Hard-blocking on first signal, with no graduated response — gives attackers a clean signal to iterate against.

Checklist¶

[ ] Map application endpoints to the OWASP Automated Threats (OAT) catalogue.
[ ] Apply rate limits at IP, identity, and endpoint levels, using a sliding window.
[ ] Layer defenses across edge, application, and business logic.
[ ] Use TLS/HTTP-level fingerprints before resorting to browser fingerprinting.
[ ] Replace visible CAPTCHAs with attestation tokens, invisible scoring, or PoW where possible.

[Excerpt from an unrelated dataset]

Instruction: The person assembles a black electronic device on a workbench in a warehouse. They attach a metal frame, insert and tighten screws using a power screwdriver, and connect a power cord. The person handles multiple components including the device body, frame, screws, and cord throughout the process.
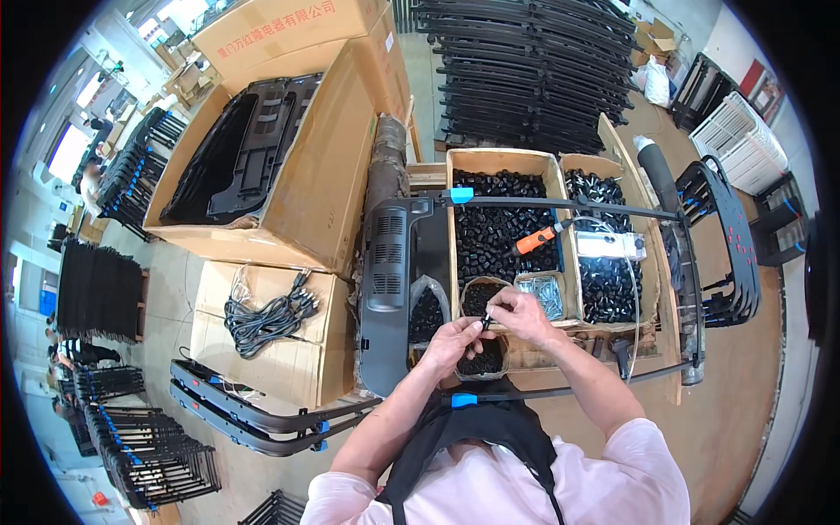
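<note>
My left hand (453, 343) and my right hand (525, 317) meet over the front of the workbench, fingers closed. Between their fingertips is a small black part (487, 323); its exact kind is too small to make out. Below and behind them stand small boxes of tiny dark pieces (479, 360) and a box of silvery screws (542, 296). An orange electric screwdriver (535, 240) lies farther back, over a wooden bin of black knob-like pieces (494, 227). A long black frame with blue clips (569, 205) spans the bench around these bins.
A black plastic housing (389, 262) forms the frame's left end. Left of it, a carton (280, 328) carries coiled black cables (271, 315). Behind, a large open carton (324, 175) holds black panels. Black frames (525, 79) are stacked at the back. Another bin (604, 289) stands right.
</note>
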`<action>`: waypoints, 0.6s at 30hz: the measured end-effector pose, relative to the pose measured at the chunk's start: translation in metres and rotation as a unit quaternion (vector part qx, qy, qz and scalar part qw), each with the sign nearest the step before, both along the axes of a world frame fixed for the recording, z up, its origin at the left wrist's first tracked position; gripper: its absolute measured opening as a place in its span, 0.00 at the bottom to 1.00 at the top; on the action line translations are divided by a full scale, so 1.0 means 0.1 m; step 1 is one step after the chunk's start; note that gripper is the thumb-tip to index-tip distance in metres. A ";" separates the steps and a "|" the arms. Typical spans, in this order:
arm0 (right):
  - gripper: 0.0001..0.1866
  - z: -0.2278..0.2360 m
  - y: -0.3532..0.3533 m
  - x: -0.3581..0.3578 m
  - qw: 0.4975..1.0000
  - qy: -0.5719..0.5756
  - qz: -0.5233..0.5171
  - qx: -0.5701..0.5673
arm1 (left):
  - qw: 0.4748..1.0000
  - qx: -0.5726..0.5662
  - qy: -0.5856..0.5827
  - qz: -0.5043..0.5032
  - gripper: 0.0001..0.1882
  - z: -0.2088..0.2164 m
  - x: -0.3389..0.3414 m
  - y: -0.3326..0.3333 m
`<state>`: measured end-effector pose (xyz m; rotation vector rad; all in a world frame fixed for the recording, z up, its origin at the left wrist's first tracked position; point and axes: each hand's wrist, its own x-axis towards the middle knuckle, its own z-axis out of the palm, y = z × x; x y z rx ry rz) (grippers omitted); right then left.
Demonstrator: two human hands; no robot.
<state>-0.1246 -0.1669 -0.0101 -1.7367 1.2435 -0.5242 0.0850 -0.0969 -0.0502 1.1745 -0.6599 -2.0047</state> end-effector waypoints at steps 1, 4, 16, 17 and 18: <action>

[ ] Add honeypot fields and tarpit responses for high-confidence detections.
[ ] Verify email and phone numbers at signup; track signup velocity.
[ ] Enforce per-account purchase, address, and payment-method limits on scarce inventory.
[ ] Sign API requests; advertise quotas via X-RateLimit-* headers.
[ ] Log decisions with signals; build anomaly dashboards.
[ ] Mask PII and rotate raw signal storage on a short schedule.
[ ] Document anti-bot processing in your privacy notice.
[ ] Provide accessibility alternatives to any user-facing challenge.